(Task directions): Copy out the data exactly as it appears, without a single image.

======== Data block

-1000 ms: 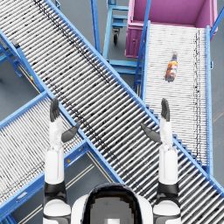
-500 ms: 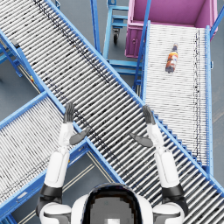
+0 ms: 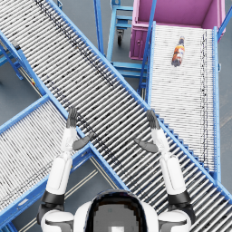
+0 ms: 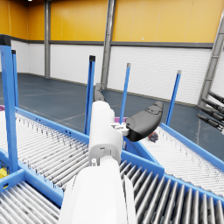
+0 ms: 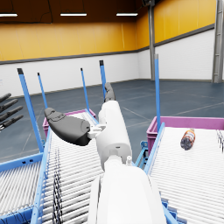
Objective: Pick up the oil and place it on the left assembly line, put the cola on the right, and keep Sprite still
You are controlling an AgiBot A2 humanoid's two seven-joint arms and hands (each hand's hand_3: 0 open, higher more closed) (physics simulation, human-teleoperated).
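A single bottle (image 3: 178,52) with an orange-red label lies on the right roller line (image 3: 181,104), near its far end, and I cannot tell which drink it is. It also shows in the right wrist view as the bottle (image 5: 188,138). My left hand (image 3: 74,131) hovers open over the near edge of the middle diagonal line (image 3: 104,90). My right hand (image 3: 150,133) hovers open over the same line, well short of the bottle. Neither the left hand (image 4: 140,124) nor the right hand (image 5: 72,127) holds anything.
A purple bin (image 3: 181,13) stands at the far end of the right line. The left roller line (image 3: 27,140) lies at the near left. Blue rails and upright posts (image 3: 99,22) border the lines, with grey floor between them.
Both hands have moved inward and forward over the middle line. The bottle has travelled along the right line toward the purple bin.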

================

(Answer to this exercise):
-1000 ms: 
-500 ms: 
+0 ms: 
+0 ms: 
+0 ms: 
Objective: Pick up the oil and place it on the left assembly line, put the cola on the right, and keep Sprite still
You are controlling an AgiBot A2 humanoid's two seven-joint arms and hands (each hand's hand_3: 0 open, higher more closed) (physics simulation, human-teleoperated).
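A single bottle (image 3: 178,52) with an orange-red label lies on the right roller line (image 3: 181,104), near its far end, and I cannot tell which drink it is. It also shows in the right wrist view as the bottle (image 5: 188,138). My left hand (image 3: 74,131) hovers open over the near edge of the middle diagonal line (image 3: 104,90). My right hand (image 3: 150,133) hovers open over the same line, well short of the bottle. Neither the left hand (image 4: 140,124) nor the right hand (image 5: 72,127) holds anything.
A purple bin (image 3: 181,13) stands at the far end of the right line. The left roller line (image 3: 27,140) lies at the near left. Blue rails and upright posts (image 3: 99,22) border the lines, with grey floor between them.
Both hands have moved inward and forward over the middle line. The bottle has travelled along the right line toward the purple bin.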

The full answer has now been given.